### Data section:
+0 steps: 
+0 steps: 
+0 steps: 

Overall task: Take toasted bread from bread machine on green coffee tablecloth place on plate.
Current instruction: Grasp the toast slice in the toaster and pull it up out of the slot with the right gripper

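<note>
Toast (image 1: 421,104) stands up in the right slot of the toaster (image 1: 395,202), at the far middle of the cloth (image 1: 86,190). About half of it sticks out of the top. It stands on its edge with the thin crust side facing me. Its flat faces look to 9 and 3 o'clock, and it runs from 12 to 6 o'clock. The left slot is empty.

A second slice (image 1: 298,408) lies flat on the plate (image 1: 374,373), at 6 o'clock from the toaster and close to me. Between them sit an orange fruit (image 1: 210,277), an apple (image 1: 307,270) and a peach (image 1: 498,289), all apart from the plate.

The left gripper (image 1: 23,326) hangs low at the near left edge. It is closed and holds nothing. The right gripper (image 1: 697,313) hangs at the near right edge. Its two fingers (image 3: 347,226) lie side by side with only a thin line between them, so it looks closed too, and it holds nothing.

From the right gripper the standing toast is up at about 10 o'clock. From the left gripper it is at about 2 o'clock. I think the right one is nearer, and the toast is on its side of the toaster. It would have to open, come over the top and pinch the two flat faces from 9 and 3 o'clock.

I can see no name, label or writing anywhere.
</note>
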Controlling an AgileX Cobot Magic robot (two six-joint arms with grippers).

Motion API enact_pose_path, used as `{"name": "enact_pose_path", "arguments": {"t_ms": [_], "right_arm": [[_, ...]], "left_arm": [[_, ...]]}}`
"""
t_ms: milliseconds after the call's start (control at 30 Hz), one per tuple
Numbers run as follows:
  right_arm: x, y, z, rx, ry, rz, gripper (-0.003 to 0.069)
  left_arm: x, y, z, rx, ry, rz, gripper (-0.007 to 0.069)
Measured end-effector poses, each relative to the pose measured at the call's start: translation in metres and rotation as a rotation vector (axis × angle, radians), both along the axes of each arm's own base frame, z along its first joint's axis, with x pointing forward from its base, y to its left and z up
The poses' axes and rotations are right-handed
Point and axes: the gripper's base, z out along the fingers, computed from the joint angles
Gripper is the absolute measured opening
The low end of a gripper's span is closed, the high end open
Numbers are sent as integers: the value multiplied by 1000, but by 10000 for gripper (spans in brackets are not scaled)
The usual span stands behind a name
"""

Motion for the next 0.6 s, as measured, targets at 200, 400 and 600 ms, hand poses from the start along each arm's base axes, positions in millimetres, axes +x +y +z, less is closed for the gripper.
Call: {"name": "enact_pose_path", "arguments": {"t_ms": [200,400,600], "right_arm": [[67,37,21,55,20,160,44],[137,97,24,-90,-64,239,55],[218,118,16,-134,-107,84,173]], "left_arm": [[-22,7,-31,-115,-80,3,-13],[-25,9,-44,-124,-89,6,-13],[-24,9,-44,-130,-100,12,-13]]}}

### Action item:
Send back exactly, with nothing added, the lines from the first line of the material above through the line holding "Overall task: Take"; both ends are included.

### Task output:
+0 steps: 
+0 steps: 
+0 steps: 

Overall task: Take toasted bread from bread machine on green coffee tablecloth place on plate.

The exercise has been fully answered.